→ AIM OF THE TASK
Each line from the beginning of the data below through the line containing "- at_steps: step" should be repeated exactly, please.

========================

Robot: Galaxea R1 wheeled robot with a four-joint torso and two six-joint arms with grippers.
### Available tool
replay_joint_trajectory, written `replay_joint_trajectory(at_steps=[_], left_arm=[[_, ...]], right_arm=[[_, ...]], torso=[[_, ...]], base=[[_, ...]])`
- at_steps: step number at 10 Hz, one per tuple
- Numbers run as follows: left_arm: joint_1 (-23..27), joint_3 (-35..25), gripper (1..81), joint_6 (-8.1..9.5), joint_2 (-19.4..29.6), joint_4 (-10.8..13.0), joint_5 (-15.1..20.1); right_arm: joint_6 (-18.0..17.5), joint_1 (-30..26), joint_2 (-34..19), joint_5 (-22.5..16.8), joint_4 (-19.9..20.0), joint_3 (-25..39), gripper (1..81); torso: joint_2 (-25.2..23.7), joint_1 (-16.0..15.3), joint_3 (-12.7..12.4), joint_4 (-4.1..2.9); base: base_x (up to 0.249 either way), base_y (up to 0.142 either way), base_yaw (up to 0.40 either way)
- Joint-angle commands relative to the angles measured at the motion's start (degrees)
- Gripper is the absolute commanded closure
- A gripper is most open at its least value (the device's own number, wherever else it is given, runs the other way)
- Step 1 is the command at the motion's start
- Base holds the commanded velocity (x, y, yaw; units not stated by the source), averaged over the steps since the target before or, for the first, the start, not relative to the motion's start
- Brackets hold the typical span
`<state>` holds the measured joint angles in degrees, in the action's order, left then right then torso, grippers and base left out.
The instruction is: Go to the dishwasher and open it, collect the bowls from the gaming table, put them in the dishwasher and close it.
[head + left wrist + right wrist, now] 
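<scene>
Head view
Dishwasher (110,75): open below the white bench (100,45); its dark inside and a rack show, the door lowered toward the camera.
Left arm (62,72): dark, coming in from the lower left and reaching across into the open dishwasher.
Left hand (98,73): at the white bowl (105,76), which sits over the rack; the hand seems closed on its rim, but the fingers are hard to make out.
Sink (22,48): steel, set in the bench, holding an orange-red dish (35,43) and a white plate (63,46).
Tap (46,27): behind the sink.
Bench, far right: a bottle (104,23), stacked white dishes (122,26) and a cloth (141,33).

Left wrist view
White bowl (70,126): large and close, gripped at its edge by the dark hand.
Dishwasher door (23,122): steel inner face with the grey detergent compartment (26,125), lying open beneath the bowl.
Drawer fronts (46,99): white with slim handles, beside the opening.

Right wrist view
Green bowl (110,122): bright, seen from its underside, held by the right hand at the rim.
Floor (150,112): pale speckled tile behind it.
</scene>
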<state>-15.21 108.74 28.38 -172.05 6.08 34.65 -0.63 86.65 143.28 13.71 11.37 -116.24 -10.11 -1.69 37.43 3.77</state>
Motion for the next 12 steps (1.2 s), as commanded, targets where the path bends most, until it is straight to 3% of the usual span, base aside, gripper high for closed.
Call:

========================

→ ANSWER SECTION
Robot: Galaxea R1 wheeled robot with a four-joint torso and two six-joint arms with grippers.
### Available tool
replay_joint_trajectory, written `replay_joint_trajectory(at_steps=[_], left_arm=[[_, ...]], right_arm=[[_, ...]], torso=[[_, ...]], base=[[_, ...]])`
- at_steps: step number at 10 Hz, one per tuple

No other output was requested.